The historic city centre of Mühlhausen consists of three parts. Within the inner city wall are the old town (south of Schwemmnotte river around Untermarkt and St. Blaise's Church) and the new town (north of Schwemmnotte river around Obermarkt and St. Mary's Church). The former suburbiums of Mühlhausen are situated between the inner and the outer city walls. Like the inner city, they are of medieval origin, but in contrast from the core, this area was overbuilt often during the city's later history and today shows a mixture of old and new buildings. Within the inner city walls, most buildings date back to the Middle Ages. In the late 19th and the 20th century, the city grew into all directions and a relatively low density of buildings is typical for Mühlhausen, so that the built-up area is very large in relation to the number of inhabitants.

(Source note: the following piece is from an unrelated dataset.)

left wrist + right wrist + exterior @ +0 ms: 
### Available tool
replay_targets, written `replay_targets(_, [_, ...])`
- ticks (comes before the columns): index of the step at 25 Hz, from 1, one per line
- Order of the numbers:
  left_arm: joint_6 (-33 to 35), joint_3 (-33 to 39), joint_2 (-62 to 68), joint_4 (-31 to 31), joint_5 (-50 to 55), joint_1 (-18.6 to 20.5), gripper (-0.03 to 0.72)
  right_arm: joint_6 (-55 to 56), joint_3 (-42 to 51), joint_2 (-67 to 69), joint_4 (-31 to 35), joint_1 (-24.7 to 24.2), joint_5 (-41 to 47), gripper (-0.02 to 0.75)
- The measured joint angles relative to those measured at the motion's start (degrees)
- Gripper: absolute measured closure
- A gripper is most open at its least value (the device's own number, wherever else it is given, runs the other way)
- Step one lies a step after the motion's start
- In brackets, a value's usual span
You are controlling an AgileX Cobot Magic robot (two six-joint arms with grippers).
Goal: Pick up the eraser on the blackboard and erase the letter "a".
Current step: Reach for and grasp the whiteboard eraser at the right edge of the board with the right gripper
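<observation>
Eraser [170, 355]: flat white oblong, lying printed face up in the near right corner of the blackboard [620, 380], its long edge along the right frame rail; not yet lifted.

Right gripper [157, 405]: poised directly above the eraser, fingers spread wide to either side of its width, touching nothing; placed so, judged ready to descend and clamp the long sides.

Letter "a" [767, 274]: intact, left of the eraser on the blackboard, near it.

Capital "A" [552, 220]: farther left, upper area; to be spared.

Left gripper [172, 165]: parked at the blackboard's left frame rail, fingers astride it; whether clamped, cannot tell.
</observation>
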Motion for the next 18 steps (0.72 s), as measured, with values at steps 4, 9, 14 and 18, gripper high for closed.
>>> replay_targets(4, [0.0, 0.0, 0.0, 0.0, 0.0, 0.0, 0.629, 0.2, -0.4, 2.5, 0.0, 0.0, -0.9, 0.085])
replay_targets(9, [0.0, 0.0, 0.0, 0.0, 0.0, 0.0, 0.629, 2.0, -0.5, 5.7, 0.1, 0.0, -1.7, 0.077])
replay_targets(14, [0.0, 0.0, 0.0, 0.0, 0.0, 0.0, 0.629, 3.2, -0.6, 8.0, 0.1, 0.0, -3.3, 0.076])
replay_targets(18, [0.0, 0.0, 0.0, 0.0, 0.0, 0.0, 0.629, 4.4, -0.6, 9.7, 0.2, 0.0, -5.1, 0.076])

Characteristic for Mühlhausen's buildings is the predominant use of one kind of material – Travertine. It was found near the city in large quantities and is both light and solid, so that the Gothic churches with their filigree masonries and other important buildings could be built relatively cheaply. Nevertheless, many older citizens' houses were half-timbered constructions, with only the ground-floors made of stone.

=== Sights and architectural heritage ===

==== Churches and synagogue ====
Mühlhausen is primarily known for its large number of intact Gothic churches:

===== Inside the inner city walls =====
- St. Blaise's Church is the main church of the medieval Old Town at Untermarkt. It was built during the 13th century in early-Gothic style and is one of the most important 13th-century church buildings in Germany. It was first mentioned in 1227. The Teutonic Knights, owners of the church, had it expanded after 1270 using architects/builders from Maulbronn and Walkenried. Johann Sebastian Bach worked here in 1707–1708 as organist. Today, it is the main Lutheran parish church of Mühlhausen.
- St. Mary's Church is the main church of the medieval New Town at Obermarkt. It was built in the early 14th century in high-Gothic style and is Thuringia's second-largest church after Erfurt Cathedral, sporting Thuringia's highest steeple (86 m). In 1975, the church was deconsecrated and is used as a museum today.
- All Saints Church at Steinweg was built in the late 13th century and has been a museum since 1989.
- St. Anthony's Chapel at Holzstraße was built in the 13th century and is a hostel today.
- Corn Market Church at Kornmarkt was built as a Franciscanian monastery c. 1250. The monastery was abandoned in 1568. In 1702–22 the church was redesigned in the baroque style. The last service was held here in 1802 after which the church became a warehouse. Since 1975 it has been used as a museum.
- St. James's Church at Jakobistraße was built in the 14th century and hosts the city library today.
- St. Kilian's Church at Kiliansgraben was built during the 14th/15th century and hosts a theatre today.
- St. Peter and Paul's Church between Steinweg and Mönchgasse was the church of the Dominican monastery, built in the early 14th century and demolished after a fire in 1689. Today, there are only a few walls remaining.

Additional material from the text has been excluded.